Loop on the file lines.<br>
According to ODV guide, there are 3 types of lines:
1. comment lines, 
2. the column labels line, and 
3. data lines. 

First we define a function that will create a profile:

In [4]:
function initProfileList(line)
    """
    Create an empty list of lists, 
    the number of internal lists is the number of columns
    
    List of lists is preferred because the length of each list is 
    not always the same.
    """
    debug("Creating new profile (list of list) with empty values")
    
    # Compute number of columns
    ncolumns = length(line);
    debug("No. of columns: " * string(ncolumns))
    
    profile = []
    for i in 1:ncolumns
        push!(profile, [line[i]]) 
    end
    
    return profile
end

initProfileList (generic function with 1 method)

We need to be able to distinguish between:
* *header* lines, i.e. lines that contain metadata about a given profiles,
* *data* lines, which really contain the measured values.
To do so, we count the number of empty values and compare it to the expect number of columns, obtained as the 1st line after the comments. 

In [5]:
function getNonEmptyInd(line)
    nonempty(x) = length(x) > 0;
    nonempty_ind = find(nonempty, line);
    return nonempty_ind;
end

getNonEmptyInd (generic function with 1 method)

In [6]:
global ODVspreadsheet3
type ODVspreadsheet3
        metadata::Dict{String,String}
        columnLabels::Array{SubString{String},1}
        profileList::Array{Any,1}
end

In [7]:
function readODVspreadsheet(datafile)
    
    """
    The function will return a composite type that will store:
    1. The general metadata of the spreadsheet
    2. The labels of the columns
    3. The individual profiles
    """

    # metadata will be stored in a dictionary
    # ODV doc: Comment lines start with two slashes  // as first two characters
    metadata = Dict{String, String}()

    # Context manager
    open(datafile, "r") do f
        line = readline(f)

        # Read the metadata (lines starting with //)
        while line[1:2] == "//"

            # Identify metadata fields using regex
            # (name of the field is between < > and </ >)
            m = match(r"<(\w+)>(.+)</(\w+)>", line)

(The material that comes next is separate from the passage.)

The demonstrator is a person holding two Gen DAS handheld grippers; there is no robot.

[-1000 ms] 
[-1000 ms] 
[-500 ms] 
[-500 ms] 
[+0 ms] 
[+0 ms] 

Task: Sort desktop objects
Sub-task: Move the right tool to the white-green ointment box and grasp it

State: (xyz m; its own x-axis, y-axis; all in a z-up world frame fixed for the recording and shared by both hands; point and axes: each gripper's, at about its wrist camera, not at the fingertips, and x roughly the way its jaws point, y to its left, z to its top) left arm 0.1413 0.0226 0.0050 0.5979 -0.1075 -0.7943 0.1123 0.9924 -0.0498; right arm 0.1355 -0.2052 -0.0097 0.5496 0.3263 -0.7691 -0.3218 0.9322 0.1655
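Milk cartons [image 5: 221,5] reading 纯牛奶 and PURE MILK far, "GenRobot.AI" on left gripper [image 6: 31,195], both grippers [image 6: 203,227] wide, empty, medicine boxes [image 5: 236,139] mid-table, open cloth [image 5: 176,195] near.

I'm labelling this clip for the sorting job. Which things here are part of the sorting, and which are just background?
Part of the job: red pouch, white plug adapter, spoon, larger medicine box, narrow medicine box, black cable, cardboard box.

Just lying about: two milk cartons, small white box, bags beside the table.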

            if m != nothing
                debug("Match found")
                println(m[1] * ": " * m[2])
                # Add key - value in the dictionnary
                metadata[String(m[1])] = String(m[2])
            end
            line = readline(f);
        end

        # Read the column labels and set number of columns
        #ODV doc: must be the first non-comment line in the file
        #ODV doc: must provide columns for all mandatory meta-variables
        columnline = line
        columnLabels = split(chomp(columnline), '\t')
        ncols = length(columnLabels);
        debug("No. of columns: " * string(ncols))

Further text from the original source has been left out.